> [TASK ITEM]
The response should consist of every line below, restated exactly, with no pictures.

> [DATA PROVIDED]
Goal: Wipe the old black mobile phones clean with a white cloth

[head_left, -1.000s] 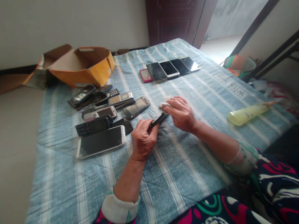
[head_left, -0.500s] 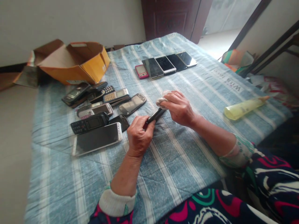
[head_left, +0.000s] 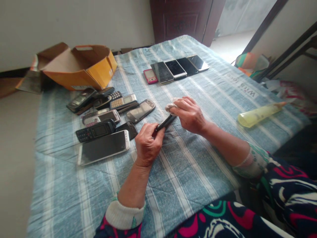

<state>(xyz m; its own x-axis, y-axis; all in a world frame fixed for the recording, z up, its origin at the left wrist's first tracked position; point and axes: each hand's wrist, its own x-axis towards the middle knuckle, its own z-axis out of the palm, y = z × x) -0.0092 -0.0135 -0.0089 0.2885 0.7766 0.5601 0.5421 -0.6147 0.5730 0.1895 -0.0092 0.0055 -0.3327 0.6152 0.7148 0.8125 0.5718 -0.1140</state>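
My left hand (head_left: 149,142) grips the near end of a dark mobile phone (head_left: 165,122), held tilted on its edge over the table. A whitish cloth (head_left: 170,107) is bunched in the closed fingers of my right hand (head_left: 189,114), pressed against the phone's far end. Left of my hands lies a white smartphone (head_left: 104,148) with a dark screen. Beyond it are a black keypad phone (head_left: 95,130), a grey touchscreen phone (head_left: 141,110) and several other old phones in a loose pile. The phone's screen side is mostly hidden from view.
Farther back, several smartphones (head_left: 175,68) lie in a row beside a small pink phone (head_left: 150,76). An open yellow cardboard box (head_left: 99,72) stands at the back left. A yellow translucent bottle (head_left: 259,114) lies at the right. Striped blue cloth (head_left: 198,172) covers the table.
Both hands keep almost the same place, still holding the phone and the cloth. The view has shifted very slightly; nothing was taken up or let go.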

> [SOLUTION TO THIS PROBLEM]
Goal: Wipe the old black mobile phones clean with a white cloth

[head_left, -1.000s] 
[head_left, -0.500s] 
[head_left, +0.000s] 

<state>(xyz m; its own x-axis, y-axis; all in a world frame fixed for the recording, z up, its origin at the left wrist's first tracked position; point and axes: each hand's wrist, its own x-axis towards the middle knuckle, its own z-axis out of the palm, y = z × x) -0.0092 -0.0135 -0.0089 0.2885 0.7766 0.5601 0.5421 -0.6147 0.5730 0.1895 -0.0092 0.0055 -0.3327 0.6152 0.7148 0.8125 0.5718 -0.1140</state>
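My left hand (head_left: 149,142) grips the near end of a dark mobile phone (head_left: 165,122), held tilted on its edge over the table. A whitish cloth (head_left: 170,107) is bunched in the closed fingers of my right hand (head_left: 189,114), pressed against the phone's far end. Left of my hands lies a white smartphone (head_left: 104,148) with a dark screen. Beyond it are a black keypad phone (head_left: 95,130), a grey touchscreen phone (head_left: 141,110) and several other old phones in a loose pile. The phone's screen side is mostly hidden from view.
Farther back, several smartphones (head_left: 175,68) lie in a row beside a small pink phone (head_left: 150,76). An open yellow cardboard box (head_left: 99,72) stands at the back left. A yellow translucent bottle (head_left: 259,114) lies at the right. Striped blue cloth (head_left: 198,172) covers the table.
Both hands keep almost the same place, still holding the phone and the cloth. The view has shifted very slightly; nothing was taken up or let go.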

Output for this exercise is complete.